The basic elements of procedural due process are “adequate notice, the opportunity to be heard, and the chance to defend oneself before a fair and impartial tribunal having jurisdiction over the case.” . . . . Additionally, the opportunity to be heard must occur “at a meaningful time and in a meaningful manner.” . . . . This Court has noted that in addition, due process requires “an opportunity to offer evidence in furtherance of such issues.” . . . .We have further observed that “[t]he key factor in determining whether procedural due process is denied is whether the party asserting the denial of due process suffered demonstrable prejudice.” 

Additionally, the power to grant or refuse a continuance is an inherent power of a court or administrative agency, which is normally discretionary and subject to review only on a clear showing of an abuse of that discretion.  . . . .In such cases, our chief considerations in determining the existence of an abuse of discretion are “whether or not the grant or refusal of the continuance would be in furtherance of justice and whether or not a refusal would prejudice the rights of one of the parties.”

For example, in [one case] this Court concluded that the State Civil Service Commission abused its discretion in denying a continuance for the petitioner to obtain counsel, when the petitioner had attempted but was unable to obtain counsel prior to the hearing. See Replogle, 430 A.2d at 1222. By contrast, in a workers’ compensation matter, this Court upheld the denial of a continuance where each party had had ample opportunity to present its case, and the damaging testimony “sought to be refuted was extracted by appellant’s own counsel who called the claimant as his own witness as if on cross-examination, after a continuance at appellant’s request.” . . .. . This Court concluded that there was no abuse of discretion in denying a second request for a continuance in such circumstances.

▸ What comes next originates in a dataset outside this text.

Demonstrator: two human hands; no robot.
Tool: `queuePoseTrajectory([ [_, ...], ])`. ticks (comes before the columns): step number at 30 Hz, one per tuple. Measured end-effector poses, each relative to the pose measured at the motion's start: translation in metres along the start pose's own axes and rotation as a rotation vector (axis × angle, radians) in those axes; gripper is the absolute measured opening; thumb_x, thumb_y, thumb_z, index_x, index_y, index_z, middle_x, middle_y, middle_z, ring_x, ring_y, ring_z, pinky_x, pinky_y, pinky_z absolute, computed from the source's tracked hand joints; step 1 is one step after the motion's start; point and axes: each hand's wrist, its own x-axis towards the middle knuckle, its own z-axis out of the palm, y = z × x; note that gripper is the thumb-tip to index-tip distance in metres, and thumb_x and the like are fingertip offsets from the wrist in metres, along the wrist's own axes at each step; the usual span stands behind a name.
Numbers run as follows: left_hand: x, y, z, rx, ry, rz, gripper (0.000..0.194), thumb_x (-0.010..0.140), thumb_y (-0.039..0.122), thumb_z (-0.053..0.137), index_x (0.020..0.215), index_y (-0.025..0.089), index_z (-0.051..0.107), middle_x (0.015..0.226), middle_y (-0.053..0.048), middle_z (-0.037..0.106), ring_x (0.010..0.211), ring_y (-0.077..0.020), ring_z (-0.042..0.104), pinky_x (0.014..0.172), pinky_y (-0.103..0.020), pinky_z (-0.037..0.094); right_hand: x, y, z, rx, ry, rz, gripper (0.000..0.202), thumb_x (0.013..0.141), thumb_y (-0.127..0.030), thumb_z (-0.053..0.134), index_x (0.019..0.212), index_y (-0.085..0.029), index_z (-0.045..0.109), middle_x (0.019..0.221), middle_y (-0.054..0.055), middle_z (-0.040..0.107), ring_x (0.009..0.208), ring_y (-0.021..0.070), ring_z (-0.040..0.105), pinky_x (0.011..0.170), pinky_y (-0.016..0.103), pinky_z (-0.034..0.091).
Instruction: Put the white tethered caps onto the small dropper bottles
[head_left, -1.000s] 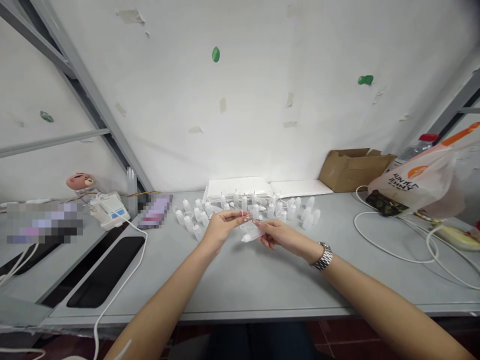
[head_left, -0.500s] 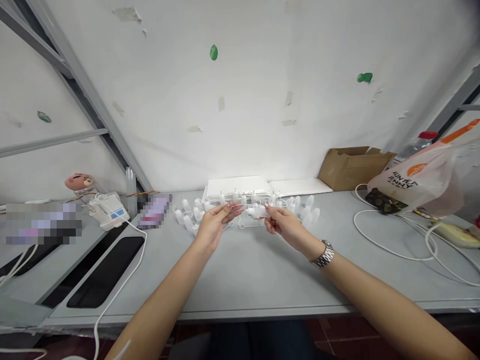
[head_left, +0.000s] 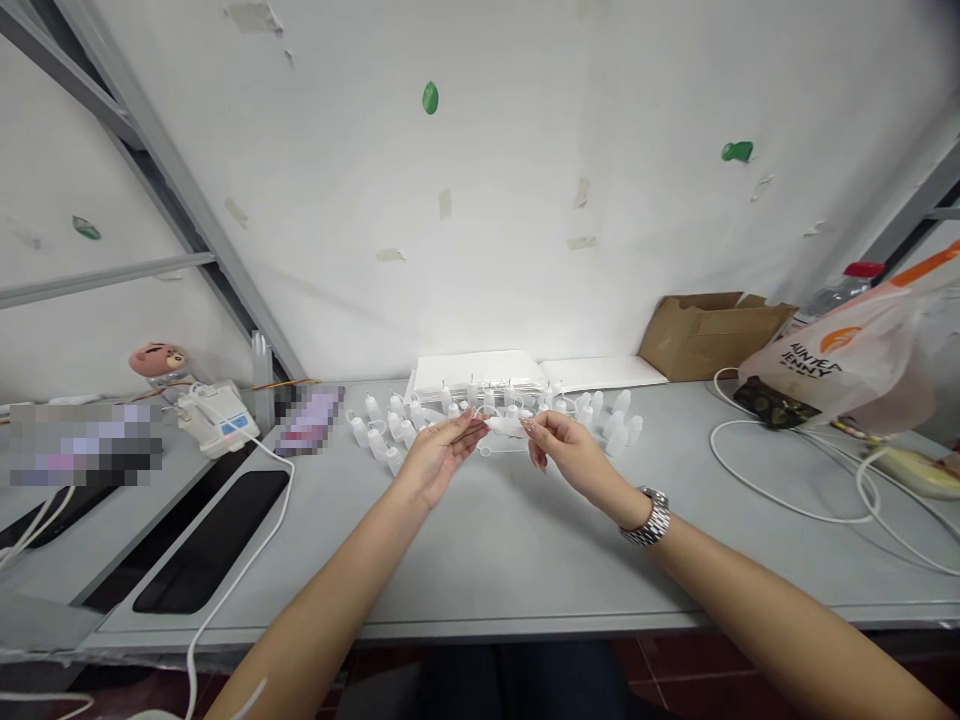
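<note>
Between my two hands, above the grey table point(head_left: 510, 540), is a small white translucent bottle point(head_left: 505, 426) lying sideways. My left hand point(head_left: 444, 450) pinches its tip end, where a thin white loop shows. The fingertips of my right hand point(head_left: 562, 446) grip the other end of the bottle. Several similar small bottles stand behind and to both sides of my hands, among them one at the left point(head_left: 375, 443) and one at the right point(head_left: 617, 438). Some of them are partly hidden by my fingers.
White sheets point(head_left: 480, 370) lie along the wall. A cardboard box point(head_left: 709, 335), a plastic bag point(head_left: 840, 360) and a looped white cable point(head_left: 757, 500) are at the right. A black phone-like slab point(head_left: 214, 540), a white power strip point(head_left: 217, 418) and a phone point(head_left: 310, 420) lie at the left.
My right fingertips have shifted slightly left along the bottle, and the fingers of that hand are less curled. My left hand has turned a little, its fingers showing more.
</note>
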Motion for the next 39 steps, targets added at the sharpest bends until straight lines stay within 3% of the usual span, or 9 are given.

In the instant matter, Hite requested a single continuance in order to secure the presence of a necessary witness.13 The hearing officer denied that request. However, the refusal of the continuance was not in the furtherance of justice: the opportunity to cross-examine Dr. Tucker was integral to Hite’s arguments on appeal.. . . . Further, the denial did prejudice Hite, as Dr. Tucker’s opinion was the basis for denying him his disability pension. . . . .Finally, if the hearing officer had granted the continuance, Hite would continue to receive what he had been receiving from the Plan: no money and no benefits. Accordingly, the denial prejudiced Hite, but not the Board.